Dificuldade para dormir, acordar várias vezes à noite ou acordar cansado são sinais comuns de insônia, que afeta o bem-estar e a qualidade de vida. O problema causa irritabilidade, falta de concentração e prejuízos à saúde física e mental.
No Distrito Federal, 31,1% dos adultos relatam sofrer com insônia, conforme o perfil epidemiológico divulgado pela Secretaria de Saúde (SES-DF). Além disso, 20% dormem menos de seis horas por noite, considerado sono curto.
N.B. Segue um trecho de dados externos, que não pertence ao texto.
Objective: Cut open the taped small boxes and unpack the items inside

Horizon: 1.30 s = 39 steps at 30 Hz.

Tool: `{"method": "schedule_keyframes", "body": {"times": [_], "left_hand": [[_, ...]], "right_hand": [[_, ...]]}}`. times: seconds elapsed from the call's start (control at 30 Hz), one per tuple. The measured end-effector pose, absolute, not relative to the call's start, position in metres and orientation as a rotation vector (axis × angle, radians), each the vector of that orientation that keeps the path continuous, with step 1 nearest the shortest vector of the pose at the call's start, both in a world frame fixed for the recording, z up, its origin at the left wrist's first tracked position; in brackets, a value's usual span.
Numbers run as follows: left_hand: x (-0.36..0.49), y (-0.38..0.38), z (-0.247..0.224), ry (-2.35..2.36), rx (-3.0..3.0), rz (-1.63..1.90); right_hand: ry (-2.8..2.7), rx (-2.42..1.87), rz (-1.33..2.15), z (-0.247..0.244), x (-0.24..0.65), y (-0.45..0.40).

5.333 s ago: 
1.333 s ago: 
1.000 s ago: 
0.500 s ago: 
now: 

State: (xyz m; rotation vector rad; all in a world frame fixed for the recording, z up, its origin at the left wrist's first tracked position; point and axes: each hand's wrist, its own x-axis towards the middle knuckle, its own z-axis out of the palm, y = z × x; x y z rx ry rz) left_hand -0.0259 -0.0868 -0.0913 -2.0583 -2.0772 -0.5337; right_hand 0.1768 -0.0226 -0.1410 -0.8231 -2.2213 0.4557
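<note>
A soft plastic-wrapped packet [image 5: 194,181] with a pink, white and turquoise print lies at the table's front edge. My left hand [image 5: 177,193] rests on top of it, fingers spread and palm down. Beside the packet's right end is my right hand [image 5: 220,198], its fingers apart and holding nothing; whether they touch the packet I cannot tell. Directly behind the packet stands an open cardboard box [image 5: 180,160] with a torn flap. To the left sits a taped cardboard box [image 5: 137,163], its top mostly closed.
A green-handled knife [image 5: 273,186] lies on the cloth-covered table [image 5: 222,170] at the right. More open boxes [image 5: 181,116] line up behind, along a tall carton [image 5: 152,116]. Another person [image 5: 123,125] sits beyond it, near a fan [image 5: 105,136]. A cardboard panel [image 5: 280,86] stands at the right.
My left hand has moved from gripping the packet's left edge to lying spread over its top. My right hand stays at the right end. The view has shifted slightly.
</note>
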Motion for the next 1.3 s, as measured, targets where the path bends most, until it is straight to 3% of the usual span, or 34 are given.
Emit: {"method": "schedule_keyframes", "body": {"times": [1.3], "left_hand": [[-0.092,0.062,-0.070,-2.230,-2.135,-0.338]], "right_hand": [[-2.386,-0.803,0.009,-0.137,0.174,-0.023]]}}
A pneumologista e médica do sono Géssica Andrade, do Hospital Regional da Asa Norte (Hran), explica que a insônia muitas vezes resulta de hábitos ruins, como exposição excessiva à luz de telas de celulares, televisores e tablets, além de iluminação artificial. Esses fatores inibem a produção de melatonina, hormônio que regula o ciclo sono-vigília, e a falta de rotina adequada agrava o quadro.
Os dados provêm do Sistema de Vigilância de Fatores de Risco e Proteção para Doenças Crônicas por Inquérito Telefônico (Vigitel), do Ministério da Saúde, abrangendo os anos de 2006 a 2024. Os indicadores de sono passaram a ser monitorados pelo Vigitel em 2024.
A Semana do Sono 2026, promovida em unidades de saúde por todo o Brasil, busca conscientizar sobre o tema. No Distrito Federal, o evento começou na última sexta-feira (13) e prossegue até quinta-feira (19), com atividades no Hran.
O objetivo é ajudar a população a identificar sinais de sono de má qualidade, saber quando procurar um especialista e adotar hábitos para noites reparadoras. Inicialmente, a privação de sono provoca sonolência diurna, comprometimento da memória e déficits de atenção. A longo prazo, pode levar a hipertensão, diabetes e distúrbios do humor, como depressão e ansiedade, todos associados à má qualidade do sono.
Com informações da Secretaria de Saúde (SES-DF).